Aim of the exercise: Print, in exact form, the lines below from the one containing "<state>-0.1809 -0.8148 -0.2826" through the one containing "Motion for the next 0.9", and omit all others.

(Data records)
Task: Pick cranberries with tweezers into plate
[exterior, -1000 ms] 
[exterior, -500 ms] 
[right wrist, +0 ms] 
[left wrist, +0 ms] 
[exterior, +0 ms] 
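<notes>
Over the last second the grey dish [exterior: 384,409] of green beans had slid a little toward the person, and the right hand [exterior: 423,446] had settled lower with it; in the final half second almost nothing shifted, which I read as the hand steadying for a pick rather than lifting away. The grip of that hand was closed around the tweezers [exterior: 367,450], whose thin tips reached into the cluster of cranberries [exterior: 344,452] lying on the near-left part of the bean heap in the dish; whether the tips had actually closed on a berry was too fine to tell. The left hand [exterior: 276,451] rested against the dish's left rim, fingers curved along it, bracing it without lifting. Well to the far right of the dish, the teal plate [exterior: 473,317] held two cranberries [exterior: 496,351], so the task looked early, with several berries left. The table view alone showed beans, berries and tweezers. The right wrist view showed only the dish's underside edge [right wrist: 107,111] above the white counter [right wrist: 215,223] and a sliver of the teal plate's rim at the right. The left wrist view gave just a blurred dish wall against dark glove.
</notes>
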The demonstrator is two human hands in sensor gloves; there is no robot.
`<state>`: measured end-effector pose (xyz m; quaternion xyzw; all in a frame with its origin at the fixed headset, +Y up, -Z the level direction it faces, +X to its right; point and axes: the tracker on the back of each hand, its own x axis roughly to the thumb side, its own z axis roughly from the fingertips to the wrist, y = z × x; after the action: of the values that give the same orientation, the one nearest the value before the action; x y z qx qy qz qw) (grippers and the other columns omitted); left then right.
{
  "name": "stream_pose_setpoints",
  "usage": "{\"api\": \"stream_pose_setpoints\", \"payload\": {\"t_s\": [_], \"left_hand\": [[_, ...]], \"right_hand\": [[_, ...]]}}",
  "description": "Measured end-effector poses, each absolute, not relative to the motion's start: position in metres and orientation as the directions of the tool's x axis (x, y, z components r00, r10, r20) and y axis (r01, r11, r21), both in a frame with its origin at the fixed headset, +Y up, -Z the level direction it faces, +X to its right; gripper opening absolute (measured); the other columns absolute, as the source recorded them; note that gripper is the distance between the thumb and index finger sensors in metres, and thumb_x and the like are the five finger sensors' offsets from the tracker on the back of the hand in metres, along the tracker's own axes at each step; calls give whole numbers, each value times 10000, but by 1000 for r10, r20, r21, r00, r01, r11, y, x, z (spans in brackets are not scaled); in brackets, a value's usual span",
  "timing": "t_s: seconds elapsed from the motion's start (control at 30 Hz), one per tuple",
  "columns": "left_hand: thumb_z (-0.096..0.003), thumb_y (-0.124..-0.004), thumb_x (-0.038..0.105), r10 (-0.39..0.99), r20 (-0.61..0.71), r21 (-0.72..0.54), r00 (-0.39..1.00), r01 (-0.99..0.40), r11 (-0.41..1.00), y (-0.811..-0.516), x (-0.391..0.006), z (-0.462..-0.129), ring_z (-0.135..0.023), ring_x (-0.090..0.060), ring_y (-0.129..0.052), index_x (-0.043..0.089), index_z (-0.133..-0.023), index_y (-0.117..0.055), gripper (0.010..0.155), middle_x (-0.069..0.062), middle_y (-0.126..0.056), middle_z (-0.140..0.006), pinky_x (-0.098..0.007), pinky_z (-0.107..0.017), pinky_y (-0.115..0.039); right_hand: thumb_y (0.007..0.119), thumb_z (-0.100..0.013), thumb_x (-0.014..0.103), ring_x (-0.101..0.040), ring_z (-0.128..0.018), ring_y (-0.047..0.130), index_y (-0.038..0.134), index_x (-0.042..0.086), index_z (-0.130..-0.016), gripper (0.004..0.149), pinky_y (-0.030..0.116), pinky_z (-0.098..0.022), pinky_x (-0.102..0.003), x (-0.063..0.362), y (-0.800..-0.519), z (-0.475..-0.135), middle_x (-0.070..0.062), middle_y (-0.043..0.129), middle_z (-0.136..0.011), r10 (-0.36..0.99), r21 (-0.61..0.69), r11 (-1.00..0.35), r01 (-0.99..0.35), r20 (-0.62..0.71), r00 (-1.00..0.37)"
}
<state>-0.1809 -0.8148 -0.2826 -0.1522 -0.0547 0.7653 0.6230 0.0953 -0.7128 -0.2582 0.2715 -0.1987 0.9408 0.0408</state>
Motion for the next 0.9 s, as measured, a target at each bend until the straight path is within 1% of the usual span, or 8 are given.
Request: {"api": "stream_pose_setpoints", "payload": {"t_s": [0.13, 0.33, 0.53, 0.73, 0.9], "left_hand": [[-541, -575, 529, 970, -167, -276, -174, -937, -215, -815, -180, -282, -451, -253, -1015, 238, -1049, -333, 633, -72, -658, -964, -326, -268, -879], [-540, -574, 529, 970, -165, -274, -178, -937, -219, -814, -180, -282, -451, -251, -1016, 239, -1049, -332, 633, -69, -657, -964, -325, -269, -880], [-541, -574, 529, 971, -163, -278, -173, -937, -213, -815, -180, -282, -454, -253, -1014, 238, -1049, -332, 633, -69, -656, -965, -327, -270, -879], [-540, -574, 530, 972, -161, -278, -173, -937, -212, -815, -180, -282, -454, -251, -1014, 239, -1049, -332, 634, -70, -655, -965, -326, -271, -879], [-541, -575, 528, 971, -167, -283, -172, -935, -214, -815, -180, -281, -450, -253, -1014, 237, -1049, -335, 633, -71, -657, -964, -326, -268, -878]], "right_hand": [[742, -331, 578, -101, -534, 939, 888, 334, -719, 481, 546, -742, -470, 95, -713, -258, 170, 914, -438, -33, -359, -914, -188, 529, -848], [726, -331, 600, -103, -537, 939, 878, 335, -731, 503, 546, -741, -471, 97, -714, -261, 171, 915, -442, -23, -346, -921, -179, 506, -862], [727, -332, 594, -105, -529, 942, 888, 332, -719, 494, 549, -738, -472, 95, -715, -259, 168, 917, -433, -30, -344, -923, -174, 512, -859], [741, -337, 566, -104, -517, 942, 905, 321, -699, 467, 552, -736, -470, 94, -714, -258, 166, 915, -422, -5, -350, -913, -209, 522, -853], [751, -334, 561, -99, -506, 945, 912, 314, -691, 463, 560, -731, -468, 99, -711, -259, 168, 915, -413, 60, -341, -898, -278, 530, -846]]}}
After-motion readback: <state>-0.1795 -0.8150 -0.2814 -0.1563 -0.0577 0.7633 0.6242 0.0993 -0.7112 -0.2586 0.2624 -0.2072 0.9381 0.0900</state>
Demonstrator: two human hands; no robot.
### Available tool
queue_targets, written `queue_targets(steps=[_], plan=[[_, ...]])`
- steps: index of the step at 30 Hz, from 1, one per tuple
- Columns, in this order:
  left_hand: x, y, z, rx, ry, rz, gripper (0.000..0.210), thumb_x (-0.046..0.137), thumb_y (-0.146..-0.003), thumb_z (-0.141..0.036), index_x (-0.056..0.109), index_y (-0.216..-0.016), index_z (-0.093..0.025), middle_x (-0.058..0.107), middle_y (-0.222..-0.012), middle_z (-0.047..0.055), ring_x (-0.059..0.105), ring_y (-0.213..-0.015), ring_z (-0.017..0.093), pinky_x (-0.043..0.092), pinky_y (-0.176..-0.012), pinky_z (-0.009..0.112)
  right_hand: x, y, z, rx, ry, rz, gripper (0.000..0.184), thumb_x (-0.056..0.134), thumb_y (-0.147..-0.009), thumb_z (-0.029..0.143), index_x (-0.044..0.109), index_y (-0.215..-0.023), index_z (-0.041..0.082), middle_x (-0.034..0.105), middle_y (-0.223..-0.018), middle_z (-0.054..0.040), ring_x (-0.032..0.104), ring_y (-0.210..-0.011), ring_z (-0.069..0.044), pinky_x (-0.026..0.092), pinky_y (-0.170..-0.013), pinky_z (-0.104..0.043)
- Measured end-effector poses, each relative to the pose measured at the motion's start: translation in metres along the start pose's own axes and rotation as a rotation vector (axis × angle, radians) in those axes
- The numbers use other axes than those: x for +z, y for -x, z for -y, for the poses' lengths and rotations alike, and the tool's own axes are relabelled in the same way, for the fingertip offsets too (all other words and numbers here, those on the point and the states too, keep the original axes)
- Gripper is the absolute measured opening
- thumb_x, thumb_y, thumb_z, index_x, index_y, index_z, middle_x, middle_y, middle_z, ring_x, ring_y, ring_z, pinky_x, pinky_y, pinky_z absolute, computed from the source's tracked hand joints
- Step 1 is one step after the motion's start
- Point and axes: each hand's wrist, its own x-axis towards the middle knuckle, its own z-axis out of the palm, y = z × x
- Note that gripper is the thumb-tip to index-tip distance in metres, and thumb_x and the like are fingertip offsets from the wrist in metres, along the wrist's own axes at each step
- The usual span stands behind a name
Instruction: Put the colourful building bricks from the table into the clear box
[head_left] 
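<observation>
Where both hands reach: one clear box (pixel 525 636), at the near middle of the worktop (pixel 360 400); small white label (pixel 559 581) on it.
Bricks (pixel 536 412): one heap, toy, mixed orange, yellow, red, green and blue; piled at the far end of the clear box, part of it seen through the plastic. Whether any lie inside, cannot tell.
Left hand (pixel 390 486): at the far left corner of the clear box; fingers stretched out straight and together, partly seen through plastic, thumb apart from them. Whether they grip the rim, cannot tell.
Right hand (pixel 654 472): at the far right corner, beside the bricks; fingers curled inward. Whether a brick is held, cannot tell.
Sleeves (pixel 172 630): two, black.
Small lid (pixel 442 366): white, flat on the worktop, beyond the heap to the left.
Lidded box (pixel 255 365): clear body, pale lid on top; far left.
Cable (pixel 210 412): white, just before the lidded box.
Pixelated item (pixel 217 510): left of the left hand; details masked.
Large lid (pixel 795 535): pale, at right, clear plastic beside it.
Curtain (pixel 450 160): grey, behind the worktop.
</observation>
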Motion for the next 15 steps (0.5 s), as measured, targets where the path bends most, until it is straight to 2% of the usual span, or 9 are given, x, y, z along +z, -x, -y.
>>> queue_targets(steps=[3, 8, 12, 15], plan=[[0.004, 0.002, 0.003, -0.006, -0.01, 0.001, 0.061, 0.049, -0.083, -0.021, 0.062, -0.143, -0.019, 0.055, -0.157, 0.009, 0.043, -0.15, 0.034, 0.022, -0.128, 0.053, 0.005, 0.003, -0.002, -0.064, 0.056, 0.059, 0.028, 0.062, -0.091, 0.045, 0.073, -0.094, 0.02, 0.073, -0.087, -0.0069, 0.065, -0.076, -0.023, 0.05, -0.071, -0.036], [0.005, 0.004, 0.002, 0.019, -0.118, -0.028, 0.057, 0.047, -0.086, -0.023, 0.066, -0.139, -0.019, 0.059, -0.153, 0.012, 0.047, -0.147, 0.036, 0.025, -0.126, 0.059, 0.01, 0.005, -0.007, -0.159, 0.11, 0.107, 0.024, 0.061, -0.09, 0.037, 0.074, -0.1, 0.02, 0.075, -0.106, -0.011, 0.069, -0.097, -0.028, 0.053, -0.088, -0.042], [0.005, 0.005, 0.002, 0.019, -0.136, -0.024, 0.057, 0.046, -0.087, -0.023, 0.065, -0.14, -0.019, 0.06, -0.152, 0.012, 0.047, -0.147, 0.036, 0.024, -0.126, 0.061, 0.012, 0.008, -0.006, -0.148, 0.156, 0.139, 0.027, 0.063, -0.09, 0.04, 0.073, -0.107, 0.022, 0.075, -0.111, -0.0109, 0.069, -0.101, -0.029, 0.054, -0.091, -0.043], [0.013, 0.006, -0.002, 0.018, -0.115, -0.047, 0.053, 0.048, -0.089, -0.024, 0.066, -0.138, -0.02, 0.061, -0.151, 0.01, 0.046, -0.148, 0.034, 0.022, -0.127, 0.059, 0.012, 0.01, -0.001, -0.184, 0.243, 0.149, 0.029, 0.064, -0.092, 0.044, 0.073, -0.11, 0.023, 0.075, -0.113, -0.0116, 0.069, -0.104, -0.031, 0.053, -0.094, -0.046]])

Output of the task:
<state>-0.1809 -0.8148 -0.2826 -0.1522 -0.0547 0.7653 0.6230 0.0953 -0.7128 -0.2582 0.2715 -0.1987 0.9408 0.0408</state>
Motion for the next 0.9 s, as measured, a target at each bend until the straight path is within 1% of the usual span, or 8 are given.

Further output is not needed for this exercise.